Linux-mm Archive on lore.kernel.org
 help / color / mirror / Atom feed
* Re: [PATCH v4 4/5] ksm: Optimize rmap_walk_ksm by passing a suitable address range
@ 2026-05-15  7:13 xu.xin16
  2026-05-15 12:28 ` Lorenzo Stoakes
  0 siblings, 1 reply; 5+ messages in thread
From: xu.xin16 @ 2026-05-15  7:13 UTC (permalink / raw)
  To: david; +Cc: akpm, ljs, hughd, linux-mm, linux-kernel, michel

> > diff --git a/mm/ksm.c b/mm/ksm.c
> > index 0299a53ba7c9..a13184d00759 100644
> > --- a/mm/ksm.c
> > +++ b/mm/ksm.c
> > @@ -3200,6 +3200,7 @@ void rmap_walk_ksm(struct folio *folio, struct rmap_walk_control *rwc)

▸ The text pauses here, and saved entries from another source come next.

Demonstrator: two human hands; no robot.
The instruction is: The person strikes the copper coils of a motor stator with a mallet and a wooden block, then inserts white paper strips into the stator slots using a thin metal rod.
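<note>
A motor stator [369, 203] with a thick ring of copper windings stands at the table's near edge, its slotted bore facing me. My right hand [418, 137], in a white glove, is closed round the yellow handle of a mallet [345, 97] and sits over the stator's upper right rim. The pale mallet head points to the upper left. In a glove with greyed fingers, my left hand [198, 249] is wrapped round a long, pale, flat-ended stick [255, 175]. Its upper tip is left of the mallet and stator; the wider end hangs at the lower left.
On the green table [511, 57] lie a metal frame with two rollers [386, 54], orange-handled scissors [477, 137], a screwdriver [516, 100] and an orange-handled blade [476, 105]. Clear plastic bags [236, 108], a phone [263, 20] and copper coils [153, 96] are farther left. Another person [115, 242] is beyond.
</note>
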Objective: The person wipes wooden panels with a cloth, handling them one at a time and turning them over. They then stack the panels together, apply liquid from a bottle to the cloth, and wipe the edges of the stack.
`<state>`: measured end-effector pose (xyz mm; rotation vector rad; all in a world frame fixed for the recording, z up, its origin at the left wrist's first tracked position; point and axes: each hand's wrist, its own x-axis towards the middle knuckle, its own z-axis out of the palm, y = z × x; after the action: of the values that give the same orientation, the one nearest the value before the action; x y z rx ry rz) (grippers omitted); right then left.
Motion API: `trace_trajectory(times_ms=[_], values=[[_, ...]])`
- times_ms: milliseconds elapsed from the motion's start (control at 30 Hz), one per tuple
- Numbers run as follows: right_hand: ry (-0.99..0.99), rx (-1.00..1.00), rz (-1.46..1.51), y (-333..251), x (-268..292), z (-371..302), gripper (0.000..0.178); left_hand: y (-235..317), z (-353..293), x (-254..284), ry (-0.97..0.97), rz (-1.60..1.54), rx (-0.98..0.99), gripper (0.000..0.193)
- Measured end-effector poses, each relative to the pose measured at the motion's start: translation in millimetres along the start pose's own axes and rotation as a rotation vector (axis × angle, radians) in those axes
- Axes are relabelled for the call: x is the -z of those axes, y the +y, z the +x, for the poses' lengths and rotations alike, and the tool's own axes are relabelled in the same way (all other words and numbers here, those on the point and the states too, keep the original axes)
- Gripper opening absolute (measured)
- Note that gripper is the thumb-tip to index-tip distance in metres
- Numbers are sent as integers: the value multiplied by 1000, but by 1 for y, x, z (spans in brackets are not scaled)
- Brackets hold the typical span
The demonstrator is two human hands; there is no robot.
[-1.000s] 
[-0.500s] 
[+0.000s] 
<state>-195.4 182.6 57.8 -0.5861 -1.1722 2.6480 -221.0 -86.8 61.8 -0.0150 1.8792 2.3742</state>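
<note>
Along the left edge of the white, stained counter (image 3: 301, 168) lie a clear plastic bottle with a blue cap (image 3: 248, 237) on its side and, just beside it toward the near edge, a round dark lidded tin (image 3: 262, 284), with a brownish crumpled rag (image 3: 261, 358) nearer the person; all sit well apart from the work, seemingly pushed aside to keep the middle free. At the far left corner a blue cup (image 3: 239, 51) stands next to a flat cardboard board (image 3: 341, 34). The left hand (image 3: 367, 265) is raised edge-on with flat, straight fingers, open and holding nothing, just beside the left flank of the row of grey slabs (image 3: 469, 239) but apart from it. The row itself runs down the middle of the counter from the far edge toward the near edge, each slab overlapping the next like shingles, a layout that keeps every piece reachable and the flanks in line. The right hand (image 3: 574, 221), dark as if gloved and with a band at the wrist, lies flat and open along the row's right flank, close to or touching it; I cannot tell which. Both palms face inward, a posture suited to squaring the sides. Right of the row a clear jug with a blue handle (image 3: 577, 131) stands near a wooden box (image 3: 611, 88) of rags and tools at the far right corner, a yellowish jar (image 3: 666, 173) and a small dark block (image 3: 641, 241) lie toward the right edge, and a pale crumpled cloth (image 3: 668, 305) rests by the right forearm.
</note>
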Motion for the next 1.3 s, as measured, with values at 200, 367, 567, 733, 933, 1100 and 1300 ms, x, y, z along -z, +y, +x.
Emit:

> >  	hlist_for_each_entry(rmap_item, &stable_node->hlist, hlist) {
> >  		/* Ignore the stable/unstable/sqnr flags */
> >  		const unsigned long addr = rmap_item->address & PAGE_MASK;
> > +		const unsigned long vm_pgoff = rmap_item->vm_pgoff;
> >  		struct anon_vma *anon_vma = rmap_item->anon_vma;
> >  		struct anon_vma_chain *vmac;
> >  		struct vm_area_struct *vma;
> > @@ -3213,8 +3214,12 @@ void rmap_walk_ksm(struct folio *folio, struct rmap_walk_control *rwc)
> >  			anon_vma_lock_read(anon_vma);
> >  		}
> >
> > +		/*
> > +		 * Currently KSM folios are order-0 normal pages, so pgoff_end
> > +		 * should be the same as pgoff_start.
> > +		 */
> >  		anon_vma_interval_tree_foreach(vmac, &anon_vma->rb_root,
> > -					       0, ULONG_MAX) {
> > +					       vm_pgoff, vm_pgoff) {
>
> But vm_pgoff would just correspond to the start of the VMA, not where the page
> is actually mapped?
>
> I'd assume you really want the linear page index of the original page?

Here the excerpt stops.